Incident 9 created, dump file: /opt/oracle/cell11.
ORA-00700: soft internal error, arguments: [main_6a], [3], [Invalid IP addresses in cellinit.ora file], [], [], [], [], [], [], [], [], []

This ORA-00700 error also was emailed by each cell storage server.

I checked each cell:


CELL-02653: Cell configuration check encountered the following issues:
Check Exadata configuration via ipconf utility
Verifying of Exadata configuration file /opt/oracle.cellos/cell.conf
Loopback rds ping for bondib0( : FAILED
Error. Overall status of verification of Exadata configuration file: FAILED
[INFO] The ipconf check may generate a failure for temporary inability to reach NTP or DNS server. You may ignore this alert, if the NTP or DNS servers are valid and available.
[INFO] You may ignore this alert, if the NTP or DNS servers are valid and available.
[INFO] As root user run /usr/local/bin/ipconf -verify -semantic to verify consistent network configurations.
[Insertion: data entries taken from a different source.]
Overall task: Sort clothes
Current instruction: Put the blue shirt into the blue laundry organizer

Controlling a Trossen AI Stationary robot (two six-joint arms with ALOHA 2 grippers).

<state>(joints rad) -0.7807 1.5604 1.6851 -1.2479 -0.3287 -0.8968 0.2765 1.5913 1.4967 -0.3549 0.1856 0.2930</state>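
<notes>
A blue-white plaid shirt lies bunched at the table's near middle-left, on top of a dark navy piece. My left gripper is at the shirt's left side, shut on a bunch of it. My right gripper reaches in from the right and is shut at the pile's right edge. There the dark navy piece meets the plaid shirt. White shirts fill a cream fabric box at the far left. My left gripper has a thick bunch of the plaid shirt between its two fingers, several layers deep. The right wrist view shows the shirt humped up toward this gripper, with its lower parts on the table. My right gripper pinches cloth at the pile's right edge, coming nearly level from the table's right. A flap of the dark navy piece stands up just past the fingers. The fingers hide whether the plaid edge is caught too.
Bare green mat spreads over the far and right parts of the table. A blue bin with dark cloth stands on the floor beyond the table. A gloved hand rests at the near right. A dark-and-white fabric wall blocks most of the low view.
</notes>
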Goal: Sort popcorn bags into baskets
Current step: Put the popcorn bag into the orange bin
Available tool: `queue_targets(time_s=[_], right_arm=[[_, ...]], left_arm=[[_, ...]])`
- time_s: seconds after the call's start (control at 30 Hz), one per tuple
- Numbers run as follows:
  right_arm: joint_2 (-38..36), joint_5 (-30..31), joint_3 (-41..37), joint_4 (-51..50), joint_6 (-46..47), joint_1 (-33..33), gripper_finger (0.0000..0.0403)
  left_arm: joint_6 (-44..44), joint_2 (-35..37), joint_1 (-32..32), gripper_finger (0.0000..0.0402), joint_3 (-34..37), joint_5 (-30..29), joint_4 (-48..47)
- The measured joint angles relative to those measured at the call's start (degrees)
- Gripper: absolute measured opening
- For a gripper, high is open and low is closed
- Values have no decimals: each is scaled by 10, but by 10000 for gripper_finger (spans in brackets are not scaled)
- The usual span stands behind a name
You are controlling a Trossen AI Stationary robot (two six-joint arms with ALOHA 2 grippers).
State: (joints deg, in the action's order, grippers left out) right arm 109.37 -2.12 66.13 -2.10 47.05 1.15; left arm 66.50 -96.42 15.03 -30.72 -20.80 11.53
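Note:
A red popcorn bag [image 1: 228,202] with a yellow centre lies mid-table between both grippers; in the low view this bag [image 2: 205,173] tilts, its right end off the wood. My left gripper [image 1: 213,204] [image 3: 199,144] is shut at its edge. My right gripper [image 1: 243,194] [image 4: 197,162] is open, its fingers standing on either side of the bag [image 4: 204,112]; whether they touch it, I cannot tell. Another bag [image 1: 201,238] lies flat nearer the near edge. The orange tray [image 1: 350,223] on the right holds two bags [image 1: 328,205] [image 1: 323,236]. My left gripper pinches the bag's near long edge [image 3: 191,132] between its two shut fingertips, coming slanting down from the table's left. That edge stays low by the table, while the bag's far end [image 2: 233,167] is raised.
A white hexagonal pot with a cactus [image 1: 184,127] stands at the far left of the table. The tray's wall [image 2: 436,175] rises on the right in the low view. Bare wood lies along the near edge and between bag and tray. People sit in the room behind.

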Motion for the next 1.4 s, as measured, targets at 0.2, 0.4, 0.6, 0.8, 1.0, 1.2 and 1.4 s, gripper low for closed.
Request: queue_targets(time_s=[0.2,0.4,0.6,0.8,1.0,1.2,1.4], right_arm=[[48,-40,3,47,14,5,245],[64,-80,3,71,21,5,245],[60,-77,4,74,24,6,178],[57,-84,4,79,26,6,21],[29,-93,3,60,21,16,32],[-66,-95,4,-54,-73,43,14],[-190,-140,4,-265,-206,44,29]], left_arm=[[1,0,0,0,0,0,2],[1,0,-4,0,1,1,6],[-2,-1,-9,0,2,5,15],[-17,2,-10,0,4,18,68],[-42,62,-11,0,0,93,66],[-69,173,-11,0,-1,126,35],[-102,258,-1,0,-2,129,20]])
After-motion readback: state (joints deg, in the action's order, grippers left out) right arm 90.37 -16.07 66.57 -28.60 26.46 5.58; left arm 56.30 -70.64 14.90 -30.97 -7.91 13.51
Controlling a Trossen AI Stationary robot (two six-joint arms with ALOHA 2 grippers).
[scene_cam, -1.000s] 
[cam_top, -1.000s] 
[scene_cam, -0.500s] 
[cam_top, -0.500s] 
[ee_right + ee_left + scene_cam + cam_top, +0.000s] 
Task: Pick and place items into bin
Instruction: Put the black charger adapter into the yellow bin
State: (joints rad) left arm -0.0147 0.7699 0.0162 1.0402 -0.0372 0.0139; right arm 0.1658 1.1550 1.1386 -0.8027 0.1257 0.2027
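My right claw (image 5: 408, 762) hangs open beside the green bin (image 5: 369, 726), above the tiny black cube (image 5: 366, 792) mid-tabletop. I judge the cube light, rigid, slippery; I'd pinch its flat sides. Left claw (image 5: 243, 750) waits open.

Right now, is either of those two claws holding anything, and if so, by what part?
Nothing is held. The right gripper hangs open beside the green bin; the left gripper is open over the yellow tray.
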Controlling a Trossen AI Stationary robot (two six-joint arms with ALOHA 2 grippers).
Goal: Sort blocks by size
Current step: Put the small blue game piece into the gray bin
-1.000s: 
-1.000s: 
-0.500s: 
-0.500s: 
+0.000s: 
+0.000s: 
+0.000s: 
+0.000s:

[root@exa1cel02 config]# /usr/local/bin/ipconf -verify -semantic
Verifying of Exadata configuration file /opt/oracle.cellos/cell.conf
Loopback rds ping for bondib0( : FAILED
Error. Overall status of verification of Exadata configuration file: FAILED

Something was wrong with cell configuration.
I checked cell IPs both cellinit.ora and ifconfig -a
There was no inconsistency wth IPs.

I suspected IB switch didnt work properly.

When I verified the IB switches topology.

./verify-topology -t quarterrack

[ DB Machine Infiniband Cabling Topology Verification Tool ]
 [Version ]

--------------- Quarter Rack Exadata V2 Cabling Check---------

Check if all hosts have 2 CAs to different switches..................[SUCCESS]
 Leaf switch check: cardinality and even distribution.................[SUCCESS]
 Check if each rack has an valid internal ring........................[SUCCESS]

Everything seems ok.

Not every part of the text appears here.